My favourite non-mechanical kitchenware are:
- small stainless steel saucepans (with stainless steel handles) for gently reheating cooked foods (instead of microwaving) or making soups. Add a little water or broth to the bottom of saucepan when re-heating to prevent food from sticking.
- Stainless steel frying pans (with stainless steel handles) of various sizes for frying foods eg bacon, eggs, steak etc. Avoid plastic handles as you can't put the frying pan under the grill when making an omellete as the plastic will burn.
- Steamer for steaming vegetables (quick, easy way to cook vegetables and to retain nutrients).
- Casserole dishes eg cast iron Le Crueset, or Coringware. Not cheap, but a valuable investment that will last a lifetime (or longer). Purchase when on sale from Peter’s of Kenington or other department stores. I don’t own a slow cooker but that would be a fine alternative to these casserole dishes.
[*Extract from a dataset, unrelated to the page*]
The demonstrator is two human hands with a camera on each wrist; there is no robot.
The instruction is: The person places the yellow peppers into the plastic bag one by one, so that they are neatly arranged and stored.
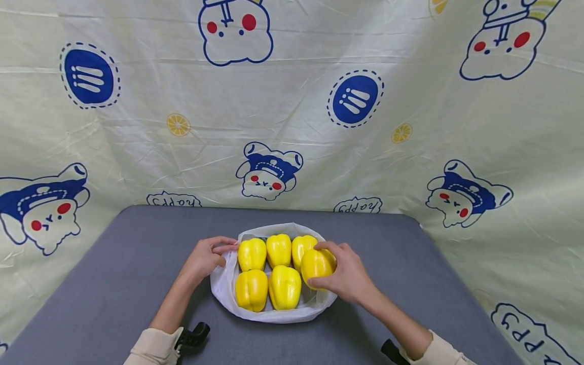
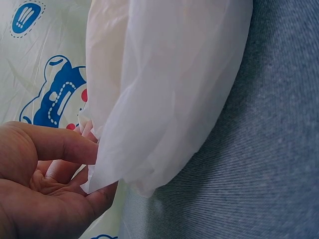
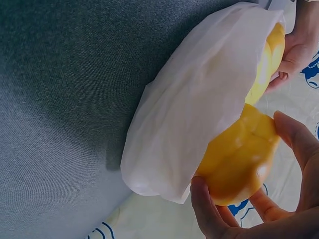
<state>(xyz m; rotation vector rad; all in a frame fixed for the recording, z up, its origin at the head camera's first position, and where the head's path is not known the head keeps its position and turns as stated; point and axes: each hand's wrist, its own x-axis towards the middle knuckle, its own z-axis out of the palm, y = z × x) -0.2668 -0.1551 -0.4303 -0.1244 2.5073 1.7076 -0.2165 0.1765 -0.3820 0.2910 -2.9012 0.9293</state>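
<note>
A white plastic bag lies wide open on the grey table, its rim spread round several yellow bell peppers in two rows. My right hand grips one yellow bell pepper between thumb and fingers at the bag's right side. From the right wrist view, that pepper stands partly above the rim; whether it touches the others cannot be told. At the opposite side my left hand pinches the rim, and in the left wrist view the thin bag passes between its thumb and fingers.
The grey table extends round the bag on all sides. Behind it hangs a pale curtain printed with cartoon figures and orange slices. Black wrist mounts sit at both cuffs.
</note>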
- Glass containers and jars (eg Pyrex) for storing cooked food/broth. I only use plastic containers for storing dry /uncooked foods eg large quantites of herbs. Pyrex can be purchased from Coles or DJs. I'm told Aldi sells cheap glass storage containers. Glass containers I buy from Pete's of Kensington, Chef's Warehouse or homeware store.
What are some of your favourite cooking must-haves?